To determine the effect that increased sensitivity to IFN-β has on nsp14 G332A replication, we tested whether nsp14 G332A virus replication could be rescued in BMDCs lacking the IFN-α/β receptor (IFNAR−/−). IFNAR−/− cells lack the capacity to respond to type I IFNs and are thus incapable of mounting an effective IFN-dependent antiviral response (36). WT or IFNAR−/− BMDCs were infected with WT MHV or nsp14 G332A virus at an MOI of 0.01 PFU/cell, cell culture supernatants were collected 24 h postinfection, and viral titers were determined by plaque assay. Similar to experiments using DBT cells, nsp14 G332A virus replicated poorly in WT BMDCs relative to WT MHV (Fig. 3D). Titers of nsp14 G332A virus were increased approximately 40-fold in IFNAR−/− BMDCs (5.6 × 104 PFU/ml) compared with the titers of this virus in WT BMDCs (1.3 × 103 PFU/ml). However, despite the increase in viral titers of nsp14 G332A in IFNAR−/− BMDCs, titers were not restored to the level of WT MHV in IFNAR−/− BMDCs (3.6 × 106 PFU/ml). These data suggest that the impaired replication capacity of nsp14 G332A virus is only in part attributable to IFN sensitivity and, instead, this virus may manifest a more general replication defect.
nsp14 G332A genome translation is delayed during infection.

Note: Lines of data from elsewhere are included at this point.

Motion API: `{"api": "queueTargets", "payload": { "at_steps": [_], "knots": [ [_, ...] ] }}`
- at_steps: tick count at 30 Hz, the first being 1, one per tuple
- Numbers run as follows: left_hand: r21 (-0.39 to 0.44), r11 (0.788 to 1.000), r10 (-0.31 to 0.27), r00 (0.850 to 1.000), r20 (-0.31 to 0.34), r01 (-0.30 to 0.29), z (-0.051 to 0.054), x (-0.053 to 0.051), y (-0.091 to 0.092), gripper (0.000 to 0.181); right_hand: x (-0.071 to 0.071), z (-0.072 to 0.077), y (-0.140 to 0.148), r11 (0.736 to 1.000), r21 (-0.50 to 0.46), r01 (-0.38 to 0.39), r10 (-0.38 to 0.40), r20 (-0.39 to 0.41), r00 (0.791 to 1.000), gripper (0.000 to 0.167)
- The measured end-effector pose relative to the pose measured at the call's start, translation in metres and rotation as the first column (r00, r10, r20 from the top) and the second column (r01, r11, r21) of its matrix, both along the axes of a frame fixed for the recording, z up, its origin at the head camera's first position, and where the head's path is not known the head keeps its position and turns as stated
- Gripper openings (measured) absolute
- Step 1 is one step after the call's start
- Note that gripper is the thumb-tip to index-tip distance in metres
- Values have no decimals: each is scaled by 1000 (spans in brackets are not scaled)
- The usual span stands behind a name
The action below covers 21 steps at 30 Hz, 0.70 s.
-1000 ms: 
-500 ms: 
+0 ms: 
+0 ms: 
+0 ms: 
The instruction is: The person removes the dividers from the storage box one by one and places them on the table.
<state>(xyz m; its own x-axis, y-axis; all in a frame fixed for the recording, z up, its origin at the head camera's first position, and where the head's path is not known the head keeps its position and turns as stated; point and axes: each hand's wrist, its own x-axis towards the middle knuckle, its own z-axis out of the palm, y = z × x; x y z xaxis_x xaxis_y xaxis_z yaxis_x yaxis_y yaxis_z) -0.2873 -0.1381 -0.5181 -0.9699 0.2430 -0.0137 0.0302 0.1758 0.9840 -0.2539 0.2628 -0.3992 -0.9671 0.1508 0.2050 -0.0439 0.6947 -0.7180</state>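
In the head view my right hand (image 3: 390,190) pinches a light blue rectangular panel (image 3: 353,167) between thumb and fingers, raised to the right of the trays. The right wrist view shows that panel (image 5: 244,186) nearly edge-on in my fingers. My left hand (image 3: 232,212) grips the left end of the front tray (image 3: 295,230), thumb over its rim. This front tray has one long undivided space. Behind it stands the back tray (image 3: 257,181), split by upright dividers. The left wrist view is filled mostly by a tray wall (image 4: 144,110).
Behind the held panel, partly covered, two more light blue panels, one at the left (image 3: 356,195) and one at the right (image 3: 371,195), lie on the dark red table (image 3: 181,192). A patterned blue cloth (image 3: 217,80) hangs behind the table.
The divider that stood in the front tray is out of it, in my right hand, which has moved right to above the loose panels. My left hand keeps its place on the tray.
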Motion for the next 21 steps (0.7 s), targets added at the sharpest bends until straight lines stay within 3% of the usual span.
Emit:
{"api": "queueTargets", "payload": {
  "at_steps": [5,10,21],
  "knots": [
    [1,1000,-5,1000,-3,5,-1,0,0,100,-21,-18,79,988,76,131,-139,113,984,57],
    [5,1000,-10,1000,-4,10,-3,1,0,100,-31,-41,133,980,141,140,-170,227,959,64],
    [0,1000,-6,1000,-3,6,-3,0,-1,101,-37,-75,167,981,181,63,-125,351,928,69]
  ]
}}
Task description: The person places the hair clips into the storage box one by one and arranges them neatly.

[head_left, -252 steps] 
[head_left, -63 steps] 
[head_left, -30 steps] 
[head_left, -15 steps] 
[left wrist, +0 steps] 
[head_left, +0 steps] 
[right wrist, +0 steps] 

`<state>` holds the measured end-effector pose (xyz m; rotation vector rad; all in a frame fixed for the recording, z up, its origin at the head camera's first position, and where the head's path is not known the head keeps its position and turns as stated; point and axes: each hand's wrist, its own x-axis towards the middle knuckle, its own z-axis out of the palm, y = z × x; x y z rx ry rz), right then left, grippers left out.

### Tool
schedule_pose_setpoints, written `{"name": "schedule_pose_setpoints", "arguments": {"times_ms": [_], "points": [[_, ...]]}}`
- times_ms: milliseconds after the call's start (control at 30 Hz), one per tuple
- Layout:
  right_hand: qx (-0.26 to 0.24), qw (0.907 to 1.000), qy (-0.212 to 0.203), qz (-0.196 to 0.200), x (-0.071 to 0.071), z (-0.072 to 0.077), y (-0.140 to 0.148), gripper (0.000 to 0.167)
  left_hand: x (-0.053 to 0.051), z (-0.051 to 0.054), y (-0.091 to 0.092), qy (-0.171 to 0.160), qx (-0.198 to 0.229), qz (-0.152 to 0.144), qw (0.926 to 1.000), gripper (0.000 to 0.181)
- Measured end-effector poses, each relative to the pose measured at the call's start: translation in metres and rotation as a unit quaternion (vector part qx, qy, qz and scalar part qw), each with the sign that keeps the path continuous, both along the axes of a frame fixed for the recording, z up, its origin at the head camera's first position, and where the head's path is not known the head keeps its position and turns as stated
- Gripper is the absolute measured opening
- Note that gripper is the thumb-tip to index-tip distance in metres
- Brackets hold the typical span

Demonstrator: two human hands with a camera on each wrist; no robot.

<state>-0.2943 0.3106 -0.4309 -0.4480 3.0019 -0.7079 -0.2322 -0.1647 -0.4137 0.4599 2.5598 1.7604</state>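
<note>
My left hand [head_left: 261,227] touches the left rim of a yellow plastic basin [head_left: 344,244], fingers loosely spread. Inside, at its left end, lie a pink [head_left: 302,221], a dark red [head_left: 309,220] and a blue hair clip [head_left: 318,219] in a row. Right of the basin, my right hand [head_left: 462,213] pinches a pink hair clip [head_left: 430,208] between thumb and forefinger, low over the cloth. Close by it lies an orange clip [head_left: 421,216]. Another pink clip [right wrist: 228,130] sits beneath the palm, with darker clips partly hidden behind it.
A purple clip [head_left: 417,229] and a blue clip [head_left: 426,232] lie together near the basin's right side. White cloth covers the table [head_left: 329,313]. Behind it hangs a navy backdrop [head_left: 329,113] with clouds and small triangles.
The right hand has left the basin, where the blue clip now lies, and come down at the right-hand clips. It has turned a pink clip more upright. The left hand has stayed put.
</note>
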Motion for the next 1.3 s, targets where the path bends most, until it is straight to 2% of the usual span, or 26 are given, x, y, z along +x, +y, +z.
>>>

Since the absence of the IFNAR was insufficient to restore nsp14 G332A replication, other mechanisms, such as decreased genome RNA stability or decreased viral genome translation, may contribute to the replication defect of this virus. The 5′ capping of cellular mRNAs serves several important functions, one of which is to increase RNA stability (2, 9). To test the stability of the nsp14 G332A genome upon entry into the cell, we infected DBT cells with WT MHV or nsp14 G332A virus at an MOI of 0.01 PFU/cell in the presence of vehicle (DMSO) or 100 μg/ml cycloheximide (CHX). CHX inhibits the translation of input viral genomes and prevents expression of the viral RNA-dependent RNA polymerase, thereby allowing us to quantify the amount of coronavirus RNA present at later time points relative to input. At the indicated times postinfection, cell lysates were collected and spiked with a known amount of in vitro-transcribed Renilla luciferase, and the amount of viral RNA present relative to Renilla luciferase was determined by qPCR (Fig. 4). At each time point postinfection for CHX-treated samples, the level of nsp14 G332A RNA was similar to that of WT MHV, indicating that nsp14 G332A replication is not impaired due to decreased genome RNA stability.
FIG 4.
nsp14 G332A genomic RNAs are stable. DBT cells were infected with WT or nsp14 G332A virus at an MOI of 0.01 PFU/cell in the presence of vehicle (DMSO) or 100 μg/ml CHX. Cell lysates were harvested at the indicated times postinfection and spiked with a known amount of in vitro-transcribed Renilla luciferase RNA, and total RNA was obtained by phenol-chloroform extraction. cDNA was generated by RT-PCR, and the number of viral genome copies present relative to Renilla luciferase was determined by SYBR green qPCR using MHV nsp10 and Renilla luciferase-specific primers. Error bars indicate SEM (n = 6).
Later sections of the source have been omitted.